Tradotto con IA
Bitcoin (BTC) è sceso da circa $96.000 a metà gennaio fino a un supporto chiave a $60.000 soltanto ieri. La svendita è iniziata dopo che il presidente Donald Trump ha indicato Kevin Harsh come possibile sostituto di Jerome Powell alla Federal Reserve.
Tuttavia, la pressione si è intensificata a causa di liquidazioni a catena. I dati di CoinGlass mostrano che oltre 1 miliardo di dollari in posizioni long su BTC sono stati cancellati dal mercato dei futures nelle ultime 24 ore.
Complessivamente, più di 8 miliardi di dollari in posizioni long sono stati eliminati mentre il token è sceso al suo livello più basso da ottobre 2024.
Come abbiamo riportato nella nostra previsione 2026 per Bitcoin (BTC), una rottura al di sotto della media mobile esponenziale (EMA) a 50 settimane ha spalancato le porte a vendite massive che potrebbero spingere la principale crypto fino a $36.000.
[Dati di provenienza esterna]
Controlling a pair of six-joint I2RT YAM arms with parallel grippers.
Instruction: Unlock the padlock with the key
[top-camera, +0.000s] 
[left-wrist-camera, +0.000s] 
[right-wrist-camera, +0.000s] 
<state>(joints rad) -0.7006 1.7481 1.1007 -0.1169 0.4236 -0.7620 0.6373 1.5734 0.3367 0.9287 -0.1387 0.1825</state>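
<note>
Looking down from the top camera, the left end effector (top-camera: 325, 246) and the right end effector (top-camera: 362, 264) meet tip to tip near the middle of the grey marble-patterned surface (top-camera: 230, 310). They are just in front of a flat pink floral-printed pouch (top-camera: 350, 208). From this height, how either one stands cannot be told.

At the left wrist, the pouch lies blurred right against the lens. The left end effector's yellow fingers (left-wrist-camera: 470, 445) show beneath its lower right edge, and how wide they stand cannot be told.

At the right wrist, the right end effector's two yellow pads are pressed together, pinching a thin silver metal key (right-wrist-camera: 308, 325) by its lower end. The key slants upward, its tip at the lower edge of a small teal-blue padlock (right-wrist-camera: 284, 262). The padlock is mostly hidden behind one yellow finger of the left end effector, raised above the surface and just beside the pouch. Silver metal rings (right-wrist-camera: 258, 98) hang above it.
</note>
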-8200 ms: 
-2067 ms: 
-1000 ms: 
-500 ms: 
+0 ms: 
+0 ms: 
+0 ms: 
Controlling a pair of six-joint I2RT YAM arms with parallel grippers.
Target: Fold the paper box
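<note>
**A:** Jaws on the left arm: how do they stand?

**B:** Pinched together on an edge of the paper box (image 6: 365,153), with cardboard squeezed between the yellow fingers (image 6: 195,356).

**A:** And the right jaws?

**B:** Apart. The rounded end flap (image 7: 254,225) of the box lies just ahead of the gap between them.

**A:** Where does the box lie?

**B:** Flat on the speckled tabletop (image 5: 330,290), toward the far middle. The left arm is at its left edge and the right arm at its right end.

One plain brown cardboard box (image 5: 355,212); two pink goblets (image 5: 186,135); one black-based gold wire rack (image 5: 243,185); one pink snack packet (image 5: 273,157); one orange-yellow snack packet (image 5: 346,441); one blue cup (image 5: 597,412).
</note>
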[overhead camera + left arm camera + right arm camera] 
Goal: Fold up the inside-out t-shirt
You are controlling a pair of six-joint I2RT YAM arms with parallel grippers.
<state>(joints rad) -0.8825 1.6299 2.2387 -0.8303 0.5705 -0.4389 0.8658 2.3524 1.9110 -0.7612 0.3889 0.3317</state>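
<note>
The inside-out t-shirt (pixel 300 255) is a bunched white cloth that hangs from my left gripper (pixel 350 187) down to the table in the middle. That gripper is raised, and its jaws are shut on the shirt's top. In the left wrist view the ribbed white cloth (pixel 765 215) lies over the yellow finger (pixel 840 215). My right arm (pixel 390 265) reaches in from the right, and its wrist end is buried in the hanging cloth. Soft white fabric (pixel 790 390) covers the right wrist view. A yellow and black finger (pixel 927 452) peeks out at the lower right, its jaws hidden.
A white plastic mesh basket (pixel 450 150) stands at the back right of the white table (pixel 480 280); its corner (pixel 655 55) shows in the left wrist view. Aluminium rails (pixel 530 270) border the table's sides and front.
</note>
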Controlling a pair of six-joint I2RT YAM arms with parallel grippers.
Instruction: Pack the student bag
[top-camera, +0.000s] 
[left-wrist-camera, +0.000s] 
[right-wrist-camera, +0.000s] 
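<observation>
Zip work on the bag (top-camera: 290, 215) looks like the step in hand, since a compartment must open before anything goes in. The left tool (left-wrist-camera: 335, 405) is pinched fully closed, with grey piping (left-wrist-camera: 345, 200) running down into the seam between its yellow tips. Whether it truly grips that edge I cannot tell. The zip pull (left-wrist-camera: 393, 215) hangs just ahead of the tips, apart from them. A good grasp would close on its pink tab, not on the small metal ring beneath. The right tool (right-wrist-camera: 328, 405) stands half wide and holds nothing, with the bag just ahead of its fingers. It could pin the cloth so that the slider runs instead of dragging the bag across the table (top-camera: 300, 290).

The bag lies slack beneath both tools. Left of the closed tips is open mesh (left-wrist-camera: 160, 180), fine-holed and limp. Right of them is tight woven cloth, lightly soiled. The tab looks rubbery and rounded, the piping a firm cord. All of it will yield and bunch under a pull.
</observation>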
Grafico Settimanale BTC/USD (Kraken) – Fonte: TradingView
BTC ha già violato questa linea chiave tre volte in passato, nel 2018, nel 2020 e nel 2022. Ogni volta è retrocesso del 50% o più.
L’entità della svendita e il sentiment di mercato fortemente depressivo indicano che è già in corso una massiccia mossa risk-off.
Questo conferma un potenziale calo fino a $36.000 se i modelli storici si ripetessero, ossia un ribasso del 60% dal momento della rottura dell’EMA a 50 settimane e un rischio ribassista del 45% rispetto ai livelli attuali.
L’indice di forza relativa (RSI) è sceso ai livelli più bassi nel grafico settimanale da giugno 2022.
All’epoca l’RSI è rimasto per un po’ vicino alla zona di ipervenduto, ma il prezzo non si è ripreso immediatamente. In realtà è continuato a scendere da circa $19.000 a $16.000 (una perdita del 16%) in pochi mesi prima di toccare un minimo.
Con l’RSI che ha già raggiunto questi livelli così rapidamente, le probabilità di raggiungere $36.000 si sono ridotte. Tuttavia, potremmo comunque vedere BTC scendere di un ulteriore 10%–20%, il che implica un obiettivo ribassista di almeno $48.000 per i prossimi mesi.
I detentori a lungo termine sembrano comprare il recente calo. Anche se non in modo frenetico, ci sono segnali di accumulo in fase iniziale.
Disponibilità dei detentori a lungo termine BTC – Fonte: CoinGlass
I dati di CoinGlass mostrano che la quantità di BTC nelle mani dei detentori a lungo termine è in aumento costante da fine novembre, dopo che BTC è sceso da $110.000 a $90.000.
Le riserve totali in questi wallet sono aumentate di 200.000 BTC da allora, pari a un’espansione di 15 miliardi di dollari a un prezzo medio di $75.000.
Confrontando questo con il crypto winter di gennaio 2022 – gennaio 2023, notiamo un pattern simile. All’epoca i detentori a lungo termine hanno progressivamente aumentato le loro riserve da 14,6 milioni di token a 15,25 milioni di token.
Hanno continuato ad acquistare mentre tutti vendevano, e questo è ciò che stanno facendo di nuovo ora. Man mano che BTC inizia a ruotare dalle mani deboli a quelle forti, questo comincia a creare un pavimento.
In sintesi, nel breve termine potremmo ancora vedere BTC scendere a $48.000 o addirittura a $36.000 se il momentum ribassista dovesse peggiorare.
Durante questo periodo, se i detentori a lungo termine continueranno ad accumulare, ciò replicherà i precedenti cicli di “boom and bust” che hanno poi generato grandi rendimenti per gli acquirenti con un orizzonte a lungo termine.
Alejandro Arrieche si specializza nella redazione di articoli di notizie che incorporano l'analisi tecnica per i trader e possiede una conoscenza approfondita dell'investimento basato sul valore e dell'analisi fondamentale.